=== Begin Enclosure ===
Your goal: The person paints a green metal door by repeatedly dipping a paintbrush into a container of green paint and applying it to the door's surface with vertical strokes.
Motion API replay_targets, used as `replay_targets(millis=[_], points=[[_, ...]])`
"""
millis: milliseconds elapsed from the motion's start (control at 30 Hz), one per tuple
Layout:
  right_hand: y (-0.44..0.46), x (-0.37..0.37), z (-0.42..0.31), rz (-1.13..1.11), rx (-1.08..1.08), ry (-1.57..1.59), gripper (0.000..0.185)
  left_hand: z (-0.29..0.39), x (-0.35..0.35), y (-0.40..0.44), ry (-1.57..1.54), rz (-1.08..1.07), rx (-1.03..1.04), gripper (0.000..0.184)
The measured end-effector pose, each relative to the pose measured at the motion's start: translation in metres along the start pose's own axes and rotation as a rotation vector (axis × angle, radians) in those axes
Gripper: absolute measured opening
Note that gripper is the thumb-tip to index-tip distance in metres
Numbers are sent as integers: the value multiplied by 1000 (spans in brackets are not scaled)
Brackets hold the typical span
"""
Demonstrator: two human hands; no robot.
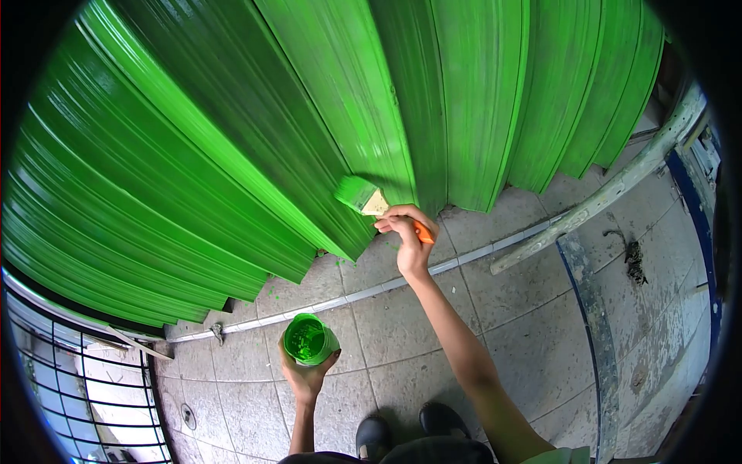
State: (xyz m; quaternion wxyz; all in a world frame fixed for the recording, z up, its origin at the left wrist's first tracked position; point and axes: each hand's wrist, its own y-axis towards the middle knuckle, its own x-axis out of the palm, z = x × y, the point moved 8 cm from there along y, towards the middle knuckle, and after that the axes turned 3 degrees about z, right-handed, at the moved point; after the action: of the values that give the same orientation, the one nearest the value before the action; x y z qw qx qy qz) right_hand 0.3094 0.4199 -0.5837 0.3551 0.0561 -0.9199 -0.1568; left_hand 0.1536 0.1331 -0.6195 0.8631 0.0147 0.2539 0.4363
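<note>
My right hand is wrapped round the orange handle of a paintbrush, near the lower part of a folded green metal shutter. Green paint coats the bristles, which point up and left against the panel surface. Lower down and to the left, my left hand grips a small container of green paint from below, its open top facing up. Wet, shiny paint shows on several panels, while those at the right look duller and streaked.
Below the shutter lies a grey tiled floor with a pale strip and green drips. A black metal grille stands at the lower left. At the right are a worn pale pole and a blue-edged board. Two dark shoes show at the bottom.
</note>
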Motion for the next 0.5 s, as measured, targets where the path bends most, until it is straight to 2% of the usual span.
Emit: replay_targets(millis=[100, 200, 267, 400, 500], points=[[-12, -14, -10, -8, -55, 1, 12, 6, 0, 0, 11, 11, 18, 78], [-44, -71, 59, 121, 227, -165, 13, 7, 1, 3, -36, 4, 9, 77], [-65, -91, 88, 109, 288, -249, 13, 10, 1, 3, -26, 6, 20, 77], [-69, -80, 110, 79, 291, -271, 14, 0, 2, 0, -12, -23, 29, 86], [-61, -56, 86, 75, 238, -85, 14, -1, 0, 0, -2, -21, 38, 86]])
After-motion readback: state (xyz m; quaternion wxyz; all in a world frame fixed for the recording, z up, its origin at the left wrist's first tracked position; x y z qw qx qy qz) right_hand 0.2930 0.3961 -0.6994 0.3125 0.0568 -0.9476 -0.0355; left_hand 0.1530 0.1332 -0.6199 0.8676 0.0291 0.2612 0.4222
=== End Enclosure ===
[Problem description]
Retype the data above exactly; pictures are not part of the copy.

[Solved exercise]
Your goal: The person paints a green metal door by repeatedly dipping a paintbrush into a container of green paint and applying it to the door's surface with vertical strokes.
Motion API replay_targets, used as `replay_targets(millis=[_], points=[[_, ...]])`
"""
millis: milliseconds elapsed from the motion's start (control at 30 Hz), one per tuple
Layout:
  right_hand: y (-0.44..0.46), x (-0.37..0.37), z (-0.42..0.31), rz (-1.13..1.11), rx (-1.08..1.08), ry (-1.57..1.59), gripper (0.000..0.185)
  left_hand: z (-0.29..0.39), x (-0.35..0.35), y (-0.40..0.44), ry (-1.57..1.54), rz (-1.08..1.07), rx (-1.03..1.04), gripper (0.000..0.184)
The measured end-effector pose, each relative to the pose measured at the motion's start: translation in metres along the start pose's own axes and rotation as a rotation vector (axis × angle, radians) in those axes
Gripper: absolute measured opening
Note that gripper is the thumb-tip to index-tip distance in metres
Numbers are sent as integers: the value multiplied by 1000 (spans in brackets are not scaled)
Brackets hold the typical span
"""
Demonstrator: two human hands; no robot.
State: (xyz m; quaternion wxyz; all in a world frame fixed for the recording, z up, its origin at the left wrist's first tracked position; point and axes: each hand's wrist, its own y-axis towards the middle knuckle, its own x-axis out of the palm, z = x × y, the point moved 8 cm from there along y, towards the middle knuckle, and after that the axes turned 3 degrees about z, right-handed, at the moved point; after the action: of the values that give the same orientation, the one nearest the value before the action; x y z qw qx qy qz) right_hand 0.3094 0.4199 -0.5837 0.3551 0.0561 -0.9199 -0.1568; left_hand 0.1536 0.1331 -0.6195 0.8631 0.0147 0.2539 0.4363
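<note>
My right hand is wrapped round the orange handle of a paintbrush, near the lower part of a folded green metal shutter. Green paint coats the bristles, which point up and left against the panel surface. Lower down and to the left, my left hand grips a small container of green paint from below, its open top facing up. Wet, shiny paint shows on several panels, while those at the right look duller and streaked.
Below the shutter lies a grey tiled floor with a pale strip and green drips. A black metal grille stands at the lower left. At the right are a worn pale pole and a blue-edged board. Two dark shoes show at the bottom.
</note>
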Motion for the next 0.5 s, as measured, targets where the path bends most, until it is straight to 2% of the usual span.
Emit: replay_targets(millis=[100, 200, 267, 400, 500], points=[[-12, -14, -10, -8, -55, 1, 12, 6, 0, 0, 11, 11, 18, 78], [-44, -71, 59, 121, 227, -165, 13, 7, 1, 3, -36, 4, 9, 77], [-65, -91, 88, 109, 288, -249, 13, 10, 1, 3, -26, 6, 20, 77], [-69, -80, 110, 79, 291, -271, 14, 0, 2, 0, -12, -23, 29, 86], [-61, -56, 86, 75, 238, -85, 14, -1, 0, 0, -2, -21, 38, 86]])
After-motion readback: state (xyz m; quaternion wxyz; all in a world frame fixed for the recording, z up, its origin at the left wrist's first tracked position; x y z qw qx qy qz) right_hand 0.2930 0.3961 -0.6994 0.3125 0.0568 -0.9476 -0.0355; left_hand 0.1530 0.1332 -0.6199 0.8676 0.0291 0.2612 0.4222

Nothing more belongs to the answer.